## What you should do
Retype the whole listing exactly.
┄┄┄┄┄┄┄┄┄┄
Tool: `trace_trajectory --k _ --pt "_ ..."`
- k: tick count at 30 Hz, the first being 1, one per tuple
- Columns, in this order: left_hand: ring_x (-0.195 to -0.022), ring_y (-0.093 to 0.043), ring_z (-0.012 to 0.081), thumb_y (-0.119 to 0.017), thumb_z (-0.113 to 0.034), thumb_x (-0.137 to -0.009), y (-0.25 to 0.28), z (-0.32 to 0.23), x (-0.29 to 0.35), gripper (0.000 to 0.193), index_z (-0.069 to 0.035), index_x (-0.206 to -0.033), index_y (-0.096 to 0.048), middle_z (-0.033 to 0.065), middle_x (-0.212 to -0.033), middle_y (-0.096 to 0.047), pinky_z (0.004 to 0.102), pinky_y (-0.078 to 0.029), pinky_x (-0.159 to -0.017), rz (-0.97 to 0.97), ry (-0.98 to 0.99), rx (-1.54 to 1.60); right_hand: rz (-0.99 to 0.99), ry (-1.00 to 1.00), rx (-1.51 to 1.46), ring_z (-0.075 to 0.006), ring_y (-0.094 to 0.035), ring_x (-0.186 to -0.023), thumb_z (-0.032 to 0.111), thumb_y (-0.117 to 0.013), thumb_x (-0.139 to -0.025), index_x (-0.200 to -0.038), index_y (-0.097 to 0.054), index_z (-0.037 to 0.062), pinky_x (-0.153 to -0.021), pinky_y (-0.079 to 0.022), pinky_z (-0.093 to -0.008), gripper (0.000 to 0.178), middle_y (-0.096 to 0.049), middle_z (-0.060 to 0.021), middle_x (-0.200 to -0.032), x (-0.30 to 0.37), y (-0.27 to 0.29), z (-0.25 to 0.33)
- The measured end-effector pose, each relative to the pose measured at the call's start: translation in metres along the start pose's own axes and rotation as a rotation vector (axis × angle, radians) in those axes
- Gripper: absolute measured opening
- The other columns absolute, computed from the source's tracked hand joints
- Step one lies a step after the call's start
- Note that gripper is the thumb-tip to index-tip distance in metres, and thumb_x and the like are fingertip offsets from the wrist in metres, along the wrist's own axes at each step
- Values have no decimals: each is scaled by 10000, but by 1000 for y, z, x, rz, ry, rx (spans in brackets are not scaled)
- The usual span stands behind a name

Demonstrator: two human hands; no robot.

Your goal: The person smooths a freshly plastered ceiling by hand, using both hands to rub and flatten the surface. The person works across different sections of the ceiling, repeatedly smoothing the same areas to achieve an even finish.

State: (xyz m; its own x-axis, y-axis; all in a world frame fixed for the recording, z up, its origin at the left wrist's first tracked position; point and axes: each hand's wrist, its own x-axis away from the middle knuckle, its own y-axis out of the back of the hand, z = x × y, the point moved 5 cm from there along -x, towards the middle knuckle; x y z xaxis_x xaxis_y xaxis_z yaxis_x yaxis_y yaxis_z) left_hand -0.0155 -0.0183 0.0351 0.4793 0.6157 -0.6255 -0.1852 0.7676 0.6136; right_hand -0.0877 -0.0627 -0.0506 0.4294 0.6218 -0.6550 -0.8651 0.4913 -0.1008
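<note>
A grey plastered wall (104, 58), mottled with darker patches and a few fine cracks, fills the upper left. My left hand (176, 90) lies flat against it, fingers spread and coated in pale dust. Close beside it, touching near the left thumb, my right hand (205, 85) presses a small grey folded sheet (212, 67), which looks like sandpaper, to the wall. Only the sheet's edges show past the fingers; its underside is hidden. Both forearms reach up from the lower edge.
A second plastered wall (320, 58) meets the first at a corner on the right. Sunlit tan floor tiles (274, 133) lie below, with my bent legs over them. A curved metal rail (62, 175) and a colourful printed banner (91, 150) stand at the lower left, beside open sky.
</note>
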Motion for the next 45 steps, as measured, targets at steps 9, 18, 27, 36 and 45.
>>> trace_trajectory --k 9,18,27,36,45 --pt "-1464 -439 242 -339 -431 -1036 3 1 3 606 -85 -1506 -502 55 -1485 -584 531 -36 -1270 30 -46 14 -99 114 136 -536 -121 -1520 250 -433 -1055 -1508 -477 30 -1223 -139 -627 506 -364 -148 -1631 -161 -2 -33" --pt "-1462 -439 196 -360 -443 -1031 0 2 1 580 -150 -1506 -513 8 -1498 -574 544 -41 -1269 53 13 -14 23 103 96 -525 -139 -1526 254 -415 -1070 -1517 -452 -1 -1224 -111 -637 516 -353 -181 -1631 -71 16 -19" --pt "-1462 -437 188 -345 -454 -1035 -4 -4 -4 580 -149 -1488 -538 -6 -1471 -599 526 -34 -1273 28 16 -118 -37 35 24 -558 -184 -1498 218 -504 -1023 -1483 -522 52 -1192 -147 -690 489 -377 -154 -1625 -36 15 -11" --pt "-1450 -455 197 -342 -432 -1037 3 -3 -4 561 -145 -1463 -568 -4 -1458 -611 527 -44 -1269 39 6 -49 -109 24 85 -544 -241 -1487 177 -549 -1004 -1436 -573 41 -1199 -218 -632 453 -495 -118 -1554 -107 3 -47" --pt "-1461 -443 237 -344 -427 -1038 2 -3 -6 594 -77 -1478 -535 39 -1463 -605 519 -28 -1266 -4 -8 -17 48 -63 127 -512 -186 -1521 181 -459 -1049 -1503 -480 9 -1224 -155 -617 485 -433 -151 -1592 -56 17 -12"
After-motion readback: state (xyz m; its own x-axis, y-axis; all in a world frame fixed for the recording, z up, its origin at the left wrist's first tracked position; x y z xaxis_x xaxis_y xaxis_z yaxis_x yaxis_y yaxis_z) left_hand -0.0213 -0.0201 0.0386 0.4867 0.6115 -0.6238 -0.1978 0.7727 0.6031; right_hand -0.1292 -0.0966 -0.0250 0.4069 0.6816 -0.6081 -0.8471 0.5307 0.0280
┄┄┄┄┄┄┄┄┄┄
## Result
Tool: `trace_trajectory --k _ --pt "_ ..."`
- k: tick count at 30 Hz, the first being 1, one per tuple
- Columns, in this order: left_hand: ring_x (-0.195 to -0.022), ring_y (-0.093 to 0.043), ring_z (-0.012 to 0.081), thumb_y (-0.119 to 0.017), thumb_z (-0.113 to 0.034), thumb_x (-0.137 to -0.009), y (-0.25 to 0.28), z (-0.32 to 0.23), x (-0.29 to 0.35), gripper (0.000 to 0.193), index_z (-0.069 to 0.035), index_x (-0.206 to -0.033), index_y (-0.096 to 0.048), middle_z (-0.033 to 0.065), middle_x (-0.212 to -0.033), middle_y (-0.096 to 0.047), pinky_z (0.004 to 0.102), pinky_y (-0.078 to 0.029), pinky_x (-0.159 to -0.017), rz (-0.97 to 0.97), ry (-0.98 to 0.99), rx (-1.54 to 1.60); right_hand: rz (-0.99 to 0.99), ry (-1.00 to 1.00), rx (-1.51 to 1.46), ring_z (-0.075 to 0.006), ring_y (-0.094 to 0.035), ring_x (-0.186 to -0.023), thumb_z (-0.032 to 0.111), thumb_y (-0.117 to 0.013), thumb_x (-0.139 to -0.025), index_x (-0.200 to -0.038), index_y (-0.097 to 0.054), index_z (-0.037 to 0.062), pinky_x (-0.153 to -0.021), pinky_y (-0.079 to 0.022), pinky_z (-0.093 to -0.008), gripper (0.000 to 0.178), middle_y (-0.096 to 0.049), middle_z (-0.060 to 0.021), middle_x (-0.200 to -0.032), x (-0.30 to 0.37), y (-0.27 to 0.29), z (-0.25 to 0.33)
- The measured end-effector pose, each relative to the pose measured at the call's start: translation in metres along the start pose's own axes and rotation as a rotation vector (axis × angle, radians) in those axes
- Gripper: absolute measured opening
- The other columns absolute, computed from the source's tracked hand joints
- Step one lies a step after the call's start
- Note that gripper is the thumb-tip to index-tip distance in metres, and thumb_x and the like are fingertip offsets from the wrist in metres, along the wrist's own axes at each step
- Values have no decimals: each is scaled by 10000, but by 1000 for y, z, x, rz, ry, rx (spans in brackets are not scaled)
- The usual span stands behind a name

Demonstrator: two human hands; no robot.

Your goal: The person smooths a freshly plastered ceiling by hand, using both hands to rub and flatten the surface. The person works across different sections of the ceiling, repeatedly smoothing the same areas to achieve an even finish.

State: (xyz m; its own x-axis, y-axis; all in a world frame fixed for the recording, z up, its origin at the left wrist's first tracked position; point and axes: each hand's wrist, its own x-axis away from the middle knuckle, its own y-axis out of the back of the hand, z = x × y, the point moved 5 cm from there along -x, towards the middle knuckle; x y z xaxis_x xaxis_y xaxis_z yaxis_x yaxis_y yaxis_z) left_hand -0.0155 -0.0183 0.0351 0.4793 0.6157 -0.6255 -0.1852 0.7676 0.6136; right_hand -0.0877 -0.0627 -0.0506 0.4294 0.6218 -0.6550 -0.8651 0.4913 -0.1008
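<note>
A grey plastered wall (104, 58), mottled with darker patches and a few fine cracks, fills the upper left. My left hand (176, 90) lies flat against it, fingers spread and coated in pale dust. Close beside it, touching near the left thumb, my right hand (205, 85) presses a small grey folded sheet (212, 67), which looks like sandpaper, to the wall. Only the sheet's edges show past the fingers; its underside is hidden. Both forearms reach up from the lower edge.
A second plastered wall (320, 58) meets the first at a corner on the right. Sunlit tan floor tiles (274, 133) lie below, with my bent legs over them. A curved metal rail (62, 175) and a colourful printed banner (91, 150) stand at the lower left, beside open sky.
</note>
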Motion for the next 45 steps, as measured, targets at steps 9, 18, 27, 36 and 45.
>>> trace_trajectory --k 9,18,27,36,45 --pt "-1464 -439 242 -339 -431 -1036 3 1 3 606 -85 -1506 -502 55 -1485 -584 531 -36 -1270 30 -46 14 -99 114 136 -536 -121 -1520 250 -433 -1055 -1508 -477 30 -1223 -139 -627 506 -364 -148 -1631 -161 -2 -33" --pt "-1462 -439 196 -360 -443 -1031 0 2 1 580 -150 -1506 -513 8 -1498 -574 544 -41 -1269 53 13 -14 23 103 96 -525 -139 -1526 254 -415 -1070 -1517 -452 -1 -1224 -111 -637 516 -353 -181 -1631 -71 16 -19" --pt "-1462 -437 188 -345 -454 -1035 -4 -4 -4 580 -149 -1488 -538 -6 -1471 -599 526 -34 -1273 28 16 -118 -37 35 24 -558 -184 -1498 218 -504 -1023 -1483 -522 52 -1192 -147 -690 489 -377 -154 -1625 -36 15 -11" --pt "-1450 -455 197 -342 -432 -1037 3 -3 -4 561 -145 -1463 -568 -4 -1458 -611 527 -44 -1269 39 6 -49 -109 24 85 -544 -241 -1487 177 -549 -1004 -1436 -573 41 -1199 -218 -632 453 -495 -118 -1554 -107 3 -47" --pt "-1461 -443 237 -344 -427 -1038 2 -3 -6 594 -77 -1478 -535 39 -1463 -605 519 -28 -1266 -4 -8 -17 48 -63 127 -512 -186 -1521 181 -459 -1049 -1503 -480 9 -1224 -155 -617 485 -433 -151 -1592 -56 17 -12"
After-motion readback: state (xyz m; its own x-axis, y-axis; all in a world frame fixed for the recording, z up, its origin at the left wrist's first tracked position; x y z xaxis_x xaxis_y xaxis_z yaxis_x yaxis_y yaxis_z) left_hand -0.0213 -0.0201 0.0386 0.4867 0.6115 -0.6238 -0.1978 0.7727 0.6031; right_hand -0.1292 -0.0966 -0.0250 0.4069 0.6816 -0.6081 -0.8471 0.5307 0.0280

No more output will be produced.